Extract, without alteration, each line from the start of the listing to the line bearing "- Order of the".

▶

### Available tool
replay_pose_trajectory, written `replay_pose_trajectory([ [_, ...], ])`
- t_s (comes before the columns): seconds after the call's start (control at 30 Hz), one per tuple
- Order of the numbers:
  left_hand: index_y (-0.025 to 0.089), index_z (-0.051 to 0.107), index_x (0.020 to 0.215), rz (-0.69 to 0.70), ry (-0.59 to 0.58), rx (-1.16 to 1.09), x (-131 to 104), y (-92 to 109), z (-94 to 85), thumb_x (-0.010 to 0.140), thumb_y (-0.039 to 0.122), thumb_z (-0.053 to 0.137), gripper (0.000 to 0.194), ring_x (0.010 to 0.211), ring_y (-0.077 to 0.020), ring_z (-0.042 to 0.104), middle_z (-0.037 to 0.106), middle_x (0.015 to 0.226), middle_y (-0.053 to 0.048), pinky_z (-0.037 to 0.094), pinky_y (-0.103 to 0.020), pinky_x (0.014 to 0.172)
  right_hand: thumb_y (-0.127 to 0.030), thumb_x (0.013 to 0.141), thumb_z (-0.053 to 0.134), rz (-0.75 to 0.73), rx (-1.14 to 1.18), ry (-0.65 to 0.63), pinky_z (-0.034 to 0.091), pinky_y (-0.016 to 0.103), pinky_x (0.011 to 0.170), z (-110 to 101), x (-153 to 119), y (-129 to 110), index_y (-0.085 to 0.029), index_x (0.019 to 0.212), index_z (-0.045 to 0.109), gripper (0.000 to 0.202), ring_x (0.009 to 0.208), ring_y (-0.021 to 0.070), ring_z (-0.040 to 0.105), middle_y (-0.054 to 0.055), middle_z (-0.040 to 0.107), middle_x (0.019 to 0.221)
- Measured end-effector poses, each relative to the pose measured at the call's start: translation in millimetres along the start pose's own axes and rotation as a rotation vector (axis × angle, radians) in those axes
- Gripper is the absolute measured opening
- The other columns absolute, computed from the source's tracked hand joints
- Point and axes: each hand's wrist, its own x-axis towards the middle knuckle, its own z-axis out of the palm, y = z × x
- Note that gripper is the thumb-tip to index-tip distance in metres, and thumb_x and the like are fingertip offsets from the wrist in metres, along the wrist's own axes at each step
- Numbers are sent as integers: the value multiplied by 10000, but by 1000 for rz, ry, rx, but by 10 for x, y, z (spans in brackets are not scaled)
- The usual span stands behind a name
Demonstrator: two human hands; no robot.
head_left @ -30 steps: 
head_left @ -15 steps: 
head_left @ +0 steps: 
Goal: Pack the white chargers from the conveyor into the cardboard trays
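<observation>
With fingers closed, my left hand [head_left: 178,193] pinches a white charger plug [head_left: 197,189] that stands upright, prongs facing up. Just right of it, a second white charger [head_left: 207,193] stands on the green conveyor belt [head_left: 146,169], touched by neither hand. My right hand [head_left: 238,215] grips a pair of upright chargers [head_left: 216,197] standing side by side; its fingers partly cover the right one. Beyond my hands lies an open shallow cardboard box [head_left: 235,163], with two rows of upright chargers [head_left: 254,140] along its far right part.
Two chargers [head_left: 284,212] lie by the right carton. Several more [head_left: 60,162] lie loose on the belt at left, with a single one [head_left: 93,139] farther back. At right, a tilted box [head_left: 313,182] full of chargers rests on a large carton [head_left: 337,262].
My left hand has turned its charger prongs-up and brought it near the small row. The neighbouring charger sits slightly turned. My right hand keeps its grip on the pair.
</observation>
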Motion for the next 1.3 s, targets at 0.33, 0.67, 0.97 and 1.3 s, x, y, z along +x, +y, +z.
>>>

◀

Your solution:
### Available tool
replay_pose_trajectory, written `replay_pose_trajectory([ [_, ...], ])`
- t_s (comes before the columns): seconds after the call's start (control at 30 Hz), one per tuple
- Order of the numbers:

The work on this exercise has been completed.